The government won’t make a $30.6 million interest payment by Dec. 15, when a monthlong grace period expires, Correa told reporters in his office in Guayaquil. The $510 million bonds due in 2012 plunged to 23 cents on the dollar from 31 yesterday and 97.5 cents three months ago.
“I have given the order that interest payments not be made,” Correa said. “The country is in default.”
By defaulting, Correa, a close ally of Venezuelan President Hugo Chavez, fulfills a threat he has made since a 2006 presidential campaign that ended in a landslide victory. His decision comes as a deepening global economic slump throttles demand for oil, the country’s biggest export. Ecuador, which defaulted in 1999, owes about $10 billion to bondholders, multilateral lenders and other countries.

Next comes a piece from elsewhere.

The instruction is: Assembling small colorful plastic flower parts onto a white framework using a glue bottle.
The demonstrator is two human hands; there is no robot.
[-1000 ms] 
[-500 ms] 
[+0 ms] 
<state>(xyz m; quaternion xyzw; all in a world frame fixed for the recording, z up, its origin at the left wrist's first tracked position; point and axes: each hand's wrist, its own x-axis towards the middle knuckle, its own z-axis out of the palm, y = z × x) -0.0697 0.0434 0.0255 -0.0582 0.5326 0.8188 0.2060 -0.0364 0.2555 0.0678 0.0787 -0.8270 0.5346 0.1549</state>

“I couldn’t allow the continued payment of a debt that by all measures is immoral and illegitimate,” Correa said. “It is now time to bring in justice and dignity.”
Correa, 45, said the government will present a restructuring proposal in coming days. “We want creditors to recoup part of their money,” he said.
“Ecuador is moving further into isolation,” said Vicente Albornoz, head of the Cordes research institute in Quito. “The hardliners in the government won.”
A debt commission Correa formed last year said in a 172- page report in November that the global bonds due in 2012 and 2030 “show serious signs of illegality,” including issuance without proper government authorization. Correa invoked the 30- day grace period on the interest payment last month, saying he wanted to analyze the commission’s findings.
“Ecuador is a serial defaulter,” said Arturo Porzecanski, an international finance professor at American University in Washington. “They defaulted in the 1980s, 1990s and this decade. A lot of other countries have had one or two defaults, but Ecuador tops them all.”
Correa, who holds a doctorate in economics from the University of Illinois at Urbana-Champaign, has said he will not sacrifice spending on health and education to pay the debt. Ecuador’s foreign obligations are equal to 21 percent of its $44 billion gross domestic product. Argentina’s debt, by comparison, was equivalent to 150 percent of its GDP when it defaulted in 2001, according to Goldman Sachs Group Inc.
Oil, which has plunged 67 percent since July amid the global financial crisis, accounts for about 60 percent of Ecuador’s exports. Finance Minister Maria Elsa Viteri said on Nov. 18 the country’s fiscal accounts remain “strong and healthy.” Ecuador had $5.65 billion in cash reserves as of Dec. 5, according to the central bank.
The default was triggered by the combination of the decline in oil with “a ridiculous ideology,” said Claudio Loser, the former director of the International Monetary fund’s Western Hemisphere department, who now is a scholar at the Inter- American Dialogue. “The financial need wasn’t so great that it was forced to declare a default,” Loser said.
The South American country has defaulted six times since it separated from Gran Colombia in 1830, according to “Debt Defaults and Lessons from a Decade of Crises,” a book published in 2007 by Federico Sturzenegger and Jeromin Zettelmeyer.
“It’s a final blow to external investors, and particularly any energy investors that may have retained interest or had future plans to attempt an investment in Ecuador,” said Enrique Alvarez, head of Latin America fixed-income research at IDEAglobal Inc. in New York.